Seronok itu Tak Senonoh

Pintari Bisa
Karya Pintari Bisa Kategori Inspiratif
dipublikasikan 07 Agustus 2016
Seronok itu Tak Senonoh

Dua pekan lalu,sedang chit-chat tentang rencana nobar film di daerah Depok dengan bunda Alieva, kakak Putri Arifianti. seperti biasa, karena kegiatan voluntary maka saya tertarik, apalagi nonton pilem. hehe. Nah, kakak ini bertanya kesediaan saya, jadi saya menjelaskan pandangan pribadi tentang voluntir, kemudian beliau merespon dengan,

"seronoknyaaa" (ditambah icon jempol)

Lalu tiba-tiba pikiran hang, hahaha. Chat yang saya kirim terakhir dengan kalimat seronok ini.... saya gak bisa lihat hubungannya. Yang ada malah muncul protes

kok malah dibilang seronok sih?

aku salah nulis ya?

seronok tapi kok dikasih jempol?

karena udah belajar stimulus, respon, dan jeda, jadi bisa tetep kalem. hahaha. Jadi gak langsung bombardir pertanyaan di atas.
Nah baru kali ini sempat cari tau tentang kata seronok.

Ternyata eh ternyata....

Ketidaksesuaian respon saya dengan kata seronok ini saya runut ke belakang.

Ingat-ingat lagi kapan pertama kali saya dengar kata seronok.

Ternyata saya acapkali dengar kata seronok ini awalnya dari telivisi,
dengan konteks berita keartisan atawa berita kriminal begitu, hehehe.

Dan mungkin karena terulang beberapa kali jadi terprogram dipikiran saya.

Telusur-telusur ingatan lagi, tiba-tiba teringat kata "tak senonoh".
Sepertinya mereka mirip.

Telusur lagi, bener aja, saya juga menemukan ini dari berita media keartisan juga.

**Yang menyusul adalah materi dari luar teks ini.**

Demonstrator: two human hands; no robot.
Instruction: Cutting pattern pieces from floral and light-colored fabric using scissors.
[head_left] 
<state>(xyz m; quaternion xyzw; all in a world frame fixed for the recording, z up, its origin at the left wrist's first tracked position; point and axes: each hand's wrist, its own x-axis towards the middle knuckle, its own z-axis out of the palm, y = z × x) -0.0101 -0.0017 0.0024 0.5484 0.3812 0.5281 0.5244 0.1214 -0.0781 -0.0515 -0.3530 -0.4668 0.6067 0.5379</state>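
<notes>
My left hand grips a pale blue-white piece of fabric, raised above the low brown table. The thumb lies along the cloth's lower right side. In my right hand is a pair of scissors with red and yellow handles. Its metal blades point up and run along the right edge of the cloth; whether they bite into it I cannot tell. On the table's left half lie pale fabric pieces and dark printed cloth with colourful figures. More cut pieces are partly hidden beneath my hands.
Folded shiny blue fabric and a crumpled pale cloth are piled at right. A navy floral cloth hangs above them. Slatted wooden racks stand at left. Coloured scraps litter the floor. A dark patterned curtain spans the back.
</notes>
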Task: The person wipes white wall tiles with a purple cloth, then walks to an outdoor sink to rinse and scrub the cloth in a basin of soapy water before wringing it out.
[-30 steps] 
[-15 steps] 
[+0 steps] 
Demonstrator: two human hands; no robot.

Bahkansetelah cek lagi, efeknya juga bikin saya jadi menghindari penggunaan kata seronok dan tak senonoh ini. Konotasinya negatif.

Petikan obrolan kami kemarin jadi AHA momen saya untuk mecari tau lebih banyak. Apalagi kak Anti termasuk salah satu idola saya di facebook, hehe. Jadi pasti ada sesuatu yang menarik.

Jadilah sayaaaa googling dengan kata kunci "arti seronok"

http://kbbi.web.id/seronok

seronok/se·ro·nok/ a menyenangkan hati; sedap dilihat (didengar dan sebagainya):

bagaimana dengan senonoh?

http://kbbi.web.id/senonoh

senonoh/se·no·noh/ a, tidak -- , kurang -- tidak patut atau tidak sopan (tentang perkataan, perbuatan, dan sebagainya); tidak menentu atau tidak manis dipandang (pakaian dan sebagainya): kelakuan yang tidak --; pakaiantidak --;

Nah, buka kamus kaaan :D hehe
Jadi harusnya pada hal-hal yang tidak baik, kita cukup katakan
"senonoh".

ada artikel menarik tentang kesalahan kata seronok dan senonoh di sinihttp://www.kompasiana.com/…/terjebak-kata-seronok_5510d4388…

*******

semoga makin membuka wawasan kita yaa. Mari lebih dekat dengan buku-buku bacaan kita :)

Dan ternyata ini bahasa melayu juga lho, bahasanya Upin dan Ipin.